> [ASSIGNED TASK] For the entries below, the expected answer is the line with "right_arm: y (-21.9", the line with "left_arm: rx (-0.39", and every line between them, exactly as written, and nothing more.

> [GIVEN DATA]
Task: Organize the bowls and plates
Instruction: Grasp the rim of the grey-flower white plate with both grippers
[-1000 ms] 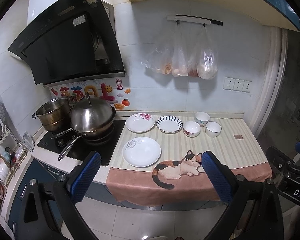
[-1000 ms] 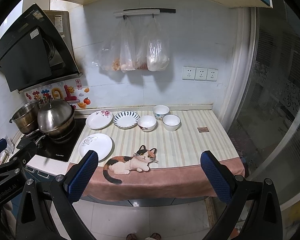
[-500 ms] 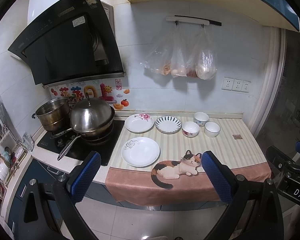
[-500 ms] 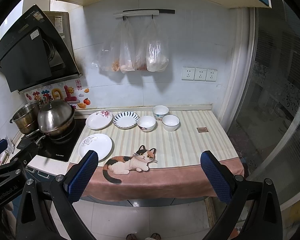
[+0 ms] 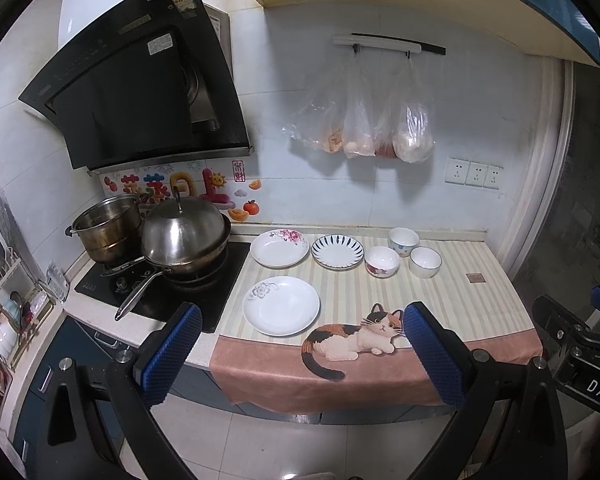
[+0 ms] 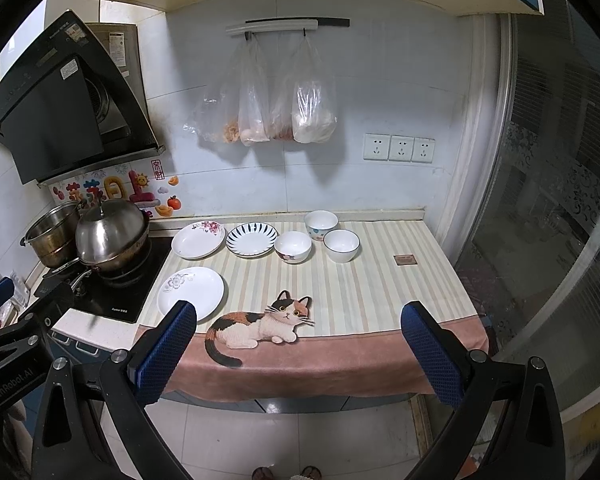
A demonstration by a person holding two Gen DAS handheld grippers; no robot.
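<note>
Both the left gripper (image 5: 300, 344) and right gripper (image 6: 296, 340) hang spread wide and empty, well short of the striped counter mat (image 6: 380, 292). Three glazed white ceramic plates (image 6: 191, 293) sit left and three small white ceramic bowls (image 6: 341, 245) far right — stiff, slick, breakable, so I'd pinch each at its rim.

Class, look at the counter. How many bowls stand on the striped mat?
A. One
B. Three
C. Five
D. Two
B: three bowls cluster at the back of the mat, right of the plates.
</note>
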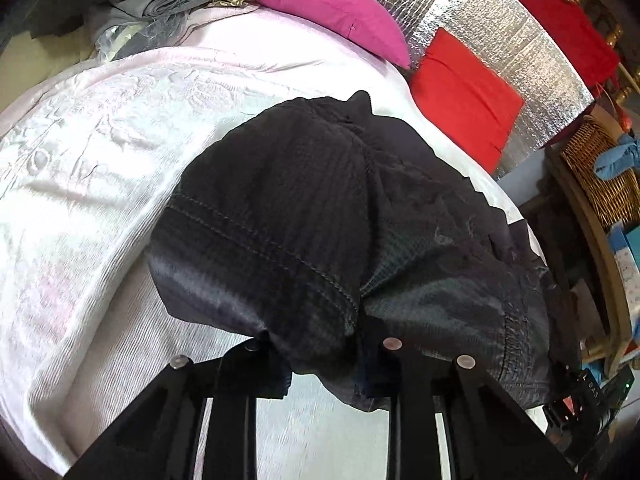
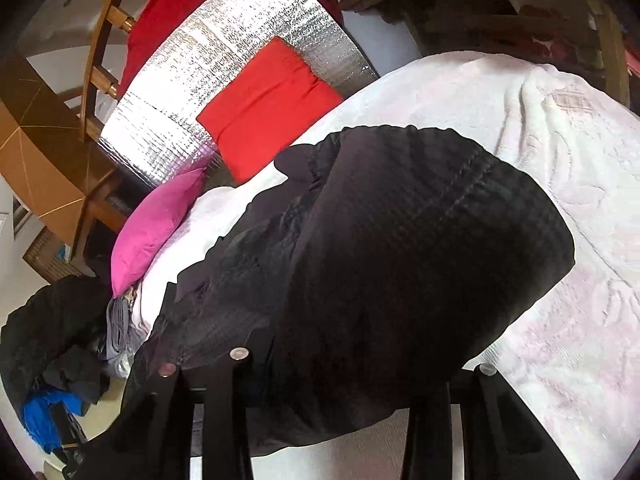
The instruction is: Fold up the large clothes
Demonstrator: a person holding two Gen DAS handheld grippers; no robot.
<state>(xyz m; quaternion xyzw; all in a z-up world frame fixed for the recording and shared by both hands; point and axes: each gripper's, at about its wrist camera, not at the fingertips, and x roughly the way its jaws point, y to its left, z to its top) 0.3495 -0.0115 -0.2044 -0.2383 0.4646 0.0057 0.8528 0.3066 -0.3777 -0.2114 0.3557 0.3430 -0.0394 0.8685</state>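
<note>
Hanging over a pale pink bedspread, a big black garment is bunched up and held at two spots. The left gripper pinches a thick fold near a stitched seam, with the cloth squeezed between its fingers. The right gripper pinches another part of the same black cloth, which drapes over its fingers and hides the tips. A pink pillow and a red cushion lie at the far side of the bed, by a shiny silver sheet.
</note>
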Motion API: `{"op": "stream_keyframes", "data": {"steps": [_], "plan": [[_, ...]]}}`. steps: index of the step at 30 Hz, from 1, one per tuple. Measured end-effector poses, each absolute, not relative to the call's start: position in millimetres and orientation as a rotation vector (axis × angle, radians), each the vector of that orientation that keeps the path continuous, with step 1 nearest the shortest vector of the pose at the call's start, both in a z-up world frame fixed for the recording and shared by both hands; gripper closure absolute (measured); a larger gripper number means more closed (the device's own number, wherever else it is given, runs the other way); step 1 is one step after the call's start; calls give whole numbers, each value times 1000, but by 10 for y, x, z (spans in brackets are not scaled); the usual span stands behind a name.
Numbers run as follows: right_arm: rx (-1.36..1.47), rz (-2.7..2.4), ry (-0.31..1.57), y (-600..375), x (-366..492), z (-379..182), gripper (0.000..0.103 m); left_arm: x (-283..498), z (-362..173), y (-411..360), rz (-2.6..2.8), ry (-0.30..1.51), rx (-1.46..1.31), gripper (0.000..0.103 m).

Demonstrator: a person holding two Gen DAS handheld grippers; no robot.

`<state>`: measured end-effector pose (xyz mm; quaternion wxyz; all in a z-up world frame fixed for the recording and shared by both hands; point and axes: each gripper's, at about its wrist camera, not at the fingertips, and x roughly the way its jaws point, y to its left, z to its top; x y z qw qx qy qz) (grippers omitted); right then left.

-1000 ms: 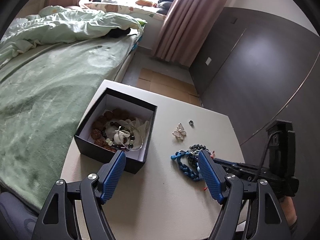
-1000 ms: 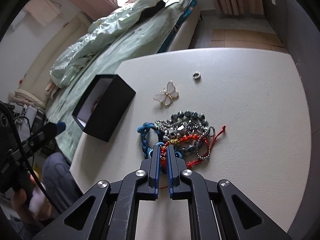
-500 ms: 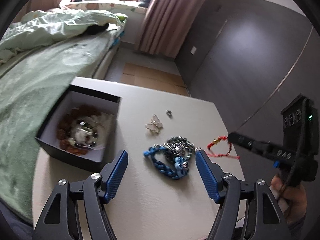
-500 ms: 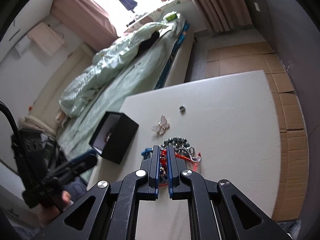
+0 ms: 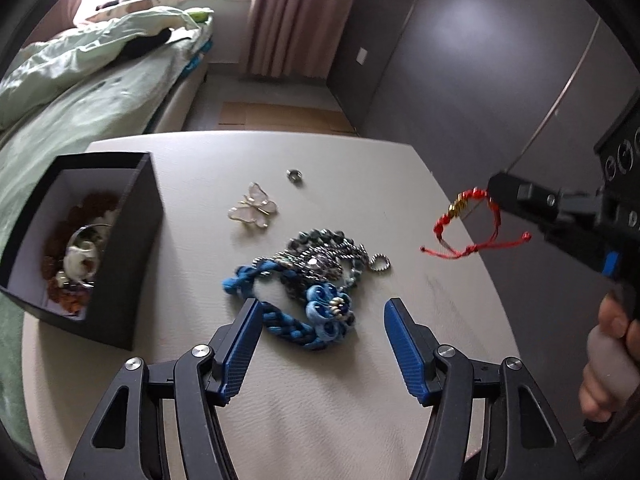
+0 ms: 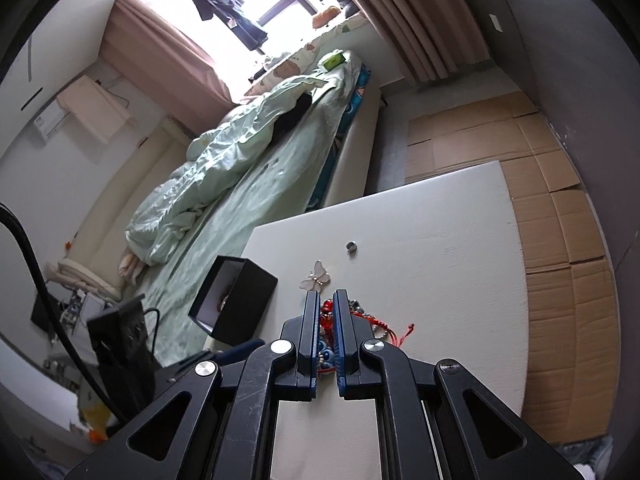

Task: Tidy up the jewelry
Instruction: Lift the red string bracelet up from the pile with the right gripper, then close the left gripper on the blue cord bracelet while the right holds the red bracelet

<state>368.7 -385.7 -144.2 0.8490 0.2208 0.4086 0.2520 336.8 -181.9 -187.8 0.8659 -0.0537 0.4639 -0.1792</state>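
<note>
Left wrist view is showing the left gripper point(image 5: 322, 350) hanging over the tangled pile point(image 5: 310, 280) on the white table point(image 5: 360, 420), its blue ribbed pads standing apart and closing — nothing pressed between them yet, though the blue braided bracelet point(image 5: 280, 322) is lying just ahead of its left pad. Off to its right the right gripper point(image 5: 494, 196) is carrying the red cord bracelet point(image 5: 464, 224) clear of the table, its jaws clamped together on the cord; the loose tails are dangling below.

Judging from this, the risks are plain; the thin slippery cord may be slipping out of so narrow a pinch, or its tails may be snagging the pile on the way across. The left pads, closing on a knot of woven cord, grey beads and metal chain, may be dragging several pieces at once.

Beyond the pile, farther from the left gripper, a pale glossy butterfly brooch point(image 5: 253, 210) and a small metal ring point(image 5: 295, 176) are lying apart; to its left the rigid black box point(image 5: 132, 248) — white-lined, square — is holding rough brown beads.
</note>
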Motion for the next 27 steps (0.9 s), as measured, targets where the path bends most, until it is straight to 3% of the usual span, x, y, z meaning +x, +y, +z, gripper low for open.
{"op": "stream_keyframes", "data": {"steps": [4, 6, 7, 8, 9, 27], "plan": [[469, 525, 866, -3868, 3700, -1458, 95, 3387, -1993, -1939, -381, 989, -62, 39], [466, 524, 870, -3851, 3712, -1474, 95, 3388, -2048, -1978, -376, 990, -43, 55], [463, 523, 874, -3839, 3718, -1486, 95, 3379, -2061, -1997, -368, 977, -21, 56], [457, 519, 883, -3815, 3732, -1506, 95, 3374, -2059, -2013, -360, 969, -1, 64], [451, 517, 888, -3796, 3735, -1520, 95, 3380, -2067, -2033, -353, 971, 21, 79], [384, 594, 878, -3447, 3724, -1444, 95, 3395, -1335, -1516, -298, 882, -94, 84]]}}
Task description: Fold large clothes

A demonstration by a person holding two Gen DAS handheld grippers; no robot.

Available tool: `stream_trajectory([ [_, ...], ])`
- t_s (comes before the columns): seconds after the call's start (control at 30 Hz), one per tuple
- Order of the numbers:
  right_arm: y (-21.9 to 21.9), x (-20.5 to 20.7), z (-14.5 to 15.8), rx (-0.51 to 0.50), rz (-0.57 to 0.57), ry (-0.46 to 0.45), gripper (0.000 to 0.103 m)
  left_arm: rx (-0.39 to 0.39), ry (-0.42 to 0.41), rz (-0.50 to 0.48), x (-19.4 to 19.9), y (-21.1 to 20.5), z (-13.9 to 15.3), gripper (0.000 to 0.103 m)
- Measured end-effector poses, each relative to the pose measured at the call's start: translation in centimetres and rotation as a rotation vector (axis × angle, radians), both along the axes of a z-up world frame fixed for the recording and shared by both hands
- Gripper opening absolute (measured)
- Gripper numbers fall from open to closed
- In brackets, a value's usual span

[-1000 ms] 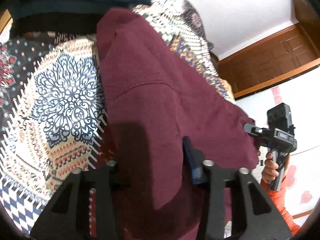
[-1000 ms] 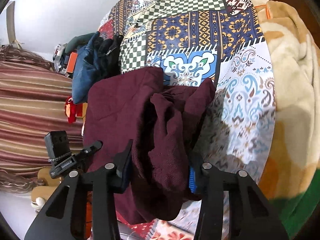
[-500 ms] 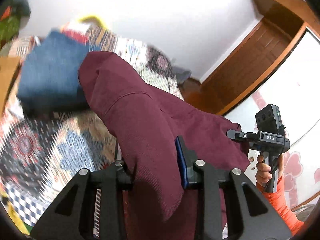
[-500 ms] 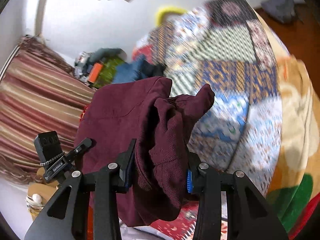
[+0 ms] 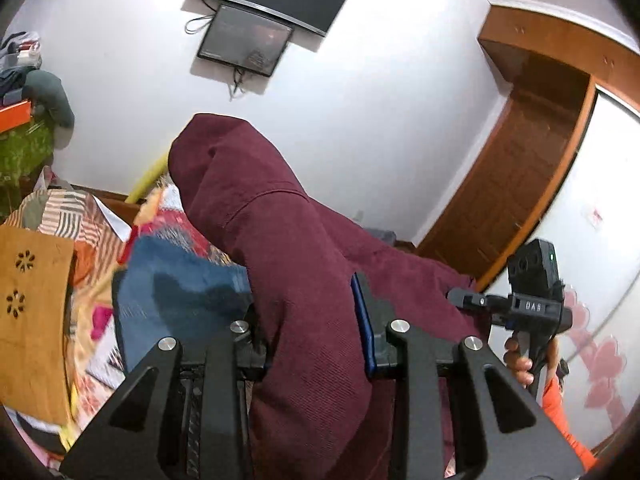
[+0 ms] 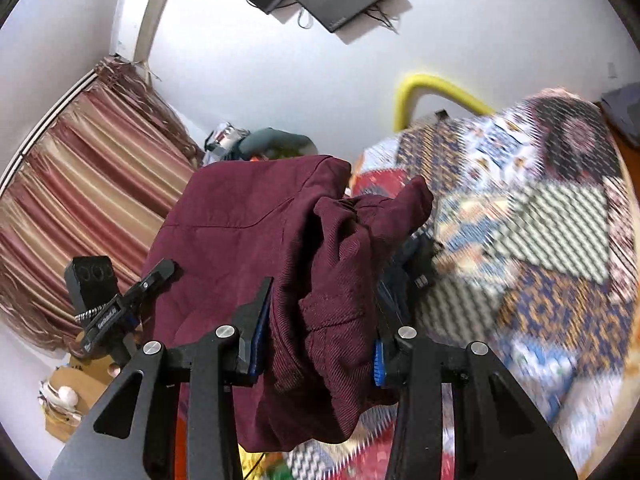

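We're clamping maroon garment (image 5: 304,280) w/ left gripper (image 5: 308,332), jaws just been closing on thick bunch. Right gripper (image 6: 320,320) pinching other bunch of it (image 6: 340,264). Garment hanging betw. both, above patchwork bedspread (image 6: 540,240). Risk: bunched layers slipping out, or uneven hold twisting fold. Both grippers pointing slightly downward, side by side.

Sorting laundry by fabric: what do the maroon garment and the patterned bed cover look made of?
Maroon garment: apparently a thick, matte cotton-type weave; fine diagonal ribbing shows near the right gripper. Patterned bed cover: likely a thin printed cloth; it is too blurred to judge further.
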State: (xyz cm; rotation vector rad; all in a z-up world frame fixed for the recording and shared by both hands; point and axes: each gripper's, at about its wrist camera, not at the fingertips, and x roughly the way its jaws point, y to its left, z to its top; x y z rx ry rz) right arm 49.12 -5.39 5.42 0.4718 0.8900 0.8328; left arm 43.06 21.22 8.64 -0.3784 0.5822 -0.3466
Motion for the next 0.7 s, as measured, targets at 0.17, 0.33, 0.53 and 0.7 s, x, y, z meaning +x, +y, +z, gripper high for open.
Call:
stream_trajectory([
  [0.17, 4.3, 3.6, -4.8, -0.027, -0.024, -0.053, 0.036, 0.072, 0.049, 0.03, 6.4, 4.6, -4.0, 0.031],
  [0.33, 8.1, 7.7, -14.4, -0.156, -0.031, 0.109, 0.036, 0.193, 0.259, 0.121, 12.3, 7.4, -14.0, 0.036],
  [0.53, 7.0, 7.1, -15.5, -0.207, -0.033, 0.105, 0.039, -0.005, 0.412, 0.206, 13.7, 11.3, -22.9, 0.057],
  [0.7, 7.0, 3.4, -11.5, -0.37, -0.061, -0.004, 0.043, 0.083, 0.442, 0.239, 12.9, 10.0, -21.4, 0.058],
])
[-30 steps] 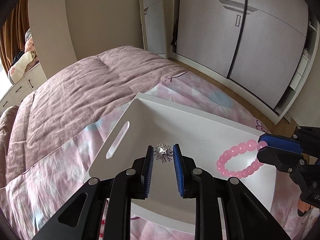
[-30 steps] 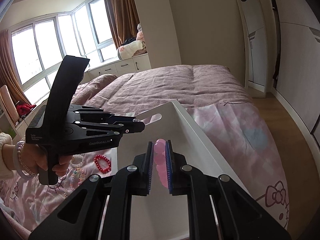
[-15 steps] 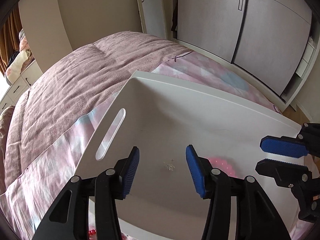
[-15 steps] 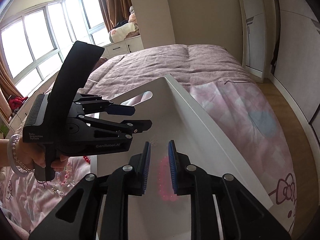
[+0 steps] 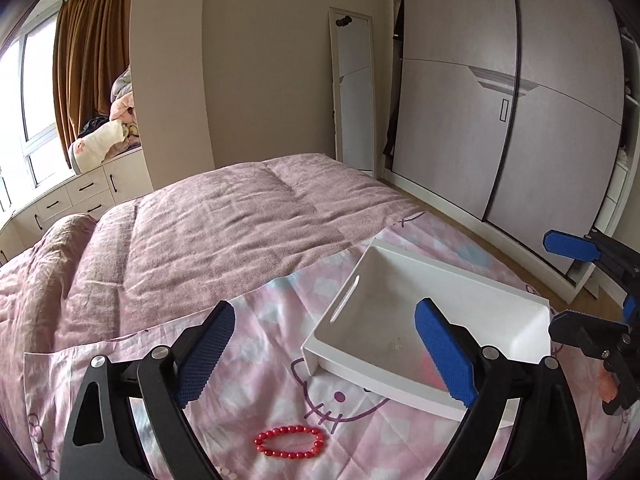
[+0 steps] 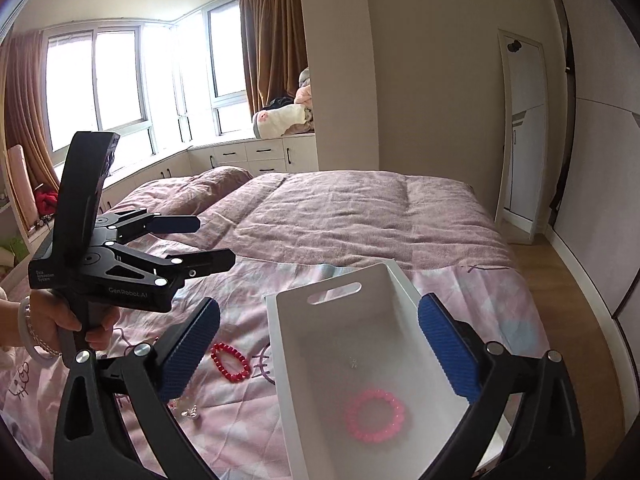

> [OUTPUT]
  right_arm: y (-21.9 to 21.9), x (-20.5 to 20.7), z (-14.5 to 15.8), rx (-0.51 to 0.50), rz (-0.57 to 0.57), ry (-0.46 to 0.45), gripper (0.000 to 0.103 m)
  left_arm: rx (-0.39 to 0.39), ry (-0.42 to 0.41), rz (-0.50 to 0.48), x (-19.4 to 19.9), y (-21.1 to 20.5), z (-13.9 to 15.3), gripper (0.000 to 0.103 m)

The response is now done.